CD Review: Drive-By Truckers - A Blessing and a Curse
Published June 03, 2006
When I was just a lad, I used to spend hours listening to classic rock radio. Growing up in mid-Michigan, it's just what you did (and still do - how many bands less than 25 years old have you seen playing Common Ground?). I'd comb the dial, flipping frantically between the Lansing area's three oldies and three classic rock stations to find scraps of Hendrix, Zeppelin or Neil Young amidst the seemingly endless Boston, Journey and Foreigner tracks. After a while, I just gave up; I found less punishing, more convenient ways to hear the music I love, some of it actually released since 1985. But when I listen to the Drive-By Truckers, those days of Buzz 94.9, Q101.6 and Oldies 97.5 come flashing back - and I mean that in the best possible way.

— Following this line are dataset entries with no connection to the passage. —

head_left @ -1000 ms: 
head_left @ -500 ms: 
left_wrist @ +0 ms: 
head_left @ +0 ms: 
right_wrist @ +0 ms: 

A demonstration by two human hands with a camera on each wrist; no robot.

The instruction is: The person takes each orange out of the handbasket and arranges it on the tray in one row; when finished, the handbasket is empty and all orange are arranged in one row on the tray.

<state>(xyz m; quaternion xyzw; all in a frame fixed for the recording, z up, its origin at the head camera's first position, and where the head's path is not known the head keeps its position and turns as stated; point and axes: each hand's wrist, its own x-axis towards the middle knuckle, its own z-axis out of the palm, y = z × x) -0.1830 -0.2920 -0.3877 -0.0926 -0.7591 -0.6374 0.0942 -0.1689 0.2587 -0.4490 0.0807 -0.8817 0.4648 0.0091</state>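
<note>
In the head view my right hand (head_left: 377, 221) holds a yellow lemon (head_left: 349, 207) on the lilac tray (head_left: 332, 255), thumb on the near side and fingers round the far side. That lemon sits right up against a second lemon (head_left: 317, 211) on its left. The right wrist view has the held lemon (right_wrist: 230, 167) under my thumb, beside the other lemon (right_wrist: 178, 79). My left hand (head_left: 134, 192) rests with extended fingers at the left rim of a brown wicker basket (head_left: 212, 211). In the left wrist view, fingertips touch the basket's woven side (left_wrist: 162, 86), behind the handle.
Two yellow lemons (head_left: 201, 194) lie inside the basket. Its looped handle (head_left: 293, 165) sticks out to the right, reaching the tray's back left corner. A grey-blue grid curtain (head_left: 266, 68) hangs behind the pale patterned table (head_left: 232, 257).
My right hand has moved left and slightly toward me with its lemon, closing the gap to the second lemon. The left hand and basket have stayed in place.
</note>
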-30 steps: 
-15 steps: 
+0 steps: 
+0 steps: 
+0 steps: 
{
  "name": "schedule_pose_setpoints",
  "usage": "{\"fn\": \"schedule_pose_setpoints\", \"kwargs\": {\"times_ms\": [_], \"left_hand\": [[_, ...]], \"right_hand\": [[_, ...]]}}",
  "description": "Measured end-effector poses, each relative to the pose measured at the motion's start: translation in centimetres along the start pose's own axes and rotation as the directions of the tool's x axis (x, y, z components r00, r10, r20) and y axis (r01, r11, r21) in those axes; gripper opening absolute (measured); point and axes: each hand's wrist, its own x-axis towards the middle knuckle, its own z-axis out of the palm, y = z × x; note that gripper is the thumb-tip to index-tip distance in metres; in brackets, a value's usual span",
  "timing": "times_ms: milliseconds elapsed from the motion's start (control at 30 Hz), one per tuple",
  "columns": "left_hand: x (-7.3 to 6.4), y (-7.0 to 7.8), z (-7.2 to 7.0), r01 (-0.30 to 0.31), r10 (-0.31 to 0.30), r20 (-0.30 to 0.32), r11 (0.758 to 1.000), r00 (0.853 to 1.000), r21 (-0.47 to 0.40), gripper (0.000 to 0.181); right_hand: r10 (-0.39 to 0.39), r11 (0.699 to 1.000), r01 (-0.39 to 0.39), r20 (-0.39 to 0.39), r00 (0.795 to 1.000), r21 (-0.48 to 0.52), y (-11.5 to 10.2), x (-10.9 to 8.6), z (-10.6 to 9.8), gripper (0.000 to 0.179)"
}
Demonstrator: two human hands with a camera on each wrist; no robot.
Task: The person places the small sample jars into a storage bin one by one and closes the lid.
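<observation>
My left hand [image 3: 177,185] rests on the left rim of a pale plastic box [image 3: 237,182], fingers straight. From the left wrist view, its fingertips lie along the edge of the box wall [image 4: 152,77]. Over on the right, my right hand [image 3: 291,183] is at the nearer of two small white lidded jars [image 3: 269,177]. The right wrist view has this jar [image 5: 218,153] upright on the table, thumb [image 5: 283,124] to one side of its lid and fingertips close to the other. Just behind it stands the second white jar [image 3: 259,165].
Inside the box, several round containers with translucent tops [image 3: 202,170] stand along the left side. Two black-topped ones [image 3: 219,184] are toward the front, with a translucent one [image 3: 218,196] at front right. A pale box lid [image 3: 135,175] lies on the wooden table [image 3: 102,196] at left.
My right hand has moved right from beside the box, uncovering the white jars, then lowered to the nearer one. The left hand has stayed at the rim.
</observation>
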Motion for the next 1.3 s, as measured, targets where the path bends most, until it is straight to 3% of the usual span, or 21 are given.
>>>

Much like early Wilco, Drive-By Truckers take the whole of '70s rock and country and do the dial-combing for us: extracting everything real and honest and beautiful from the endless drum solos, AOR yacht rock and coke-fueled indulgence discerning listeners like us would just as soon forget. Songs like "Feb 14," "Gravity's Gone" and the title track could have been recorded in 1976 just as easily as 2006; the fact that they're performed with such passion and heart-on-sleeve intensity is what makes them feel alive in the here and now. Call it "dad rock" if you want to, but I'm one of those Luddites who believes in music before the advent of irony. And if the occasional track here starts to resemble a fist-pumping power ballad too closely for even my tastes (see "Easy on Yourself"), well, that's a risk I'm willing to take.
Because where A Blessing and a Curse is concerned, Drive-By Truckers' sometimes painful, shameless authenticity is far more blessing than curse. The hard-luck images painted by songs like "Aftermath USA" ("crystal meth in the bathtub / blood splattered in my sink") are as heart-breaking as they are darkly funny; and in moments like the broken-relationship ballad "Space City" and the dead-child elegy "Little Bonnie," the characters in these narratives become as alive and real as the singers and the songs.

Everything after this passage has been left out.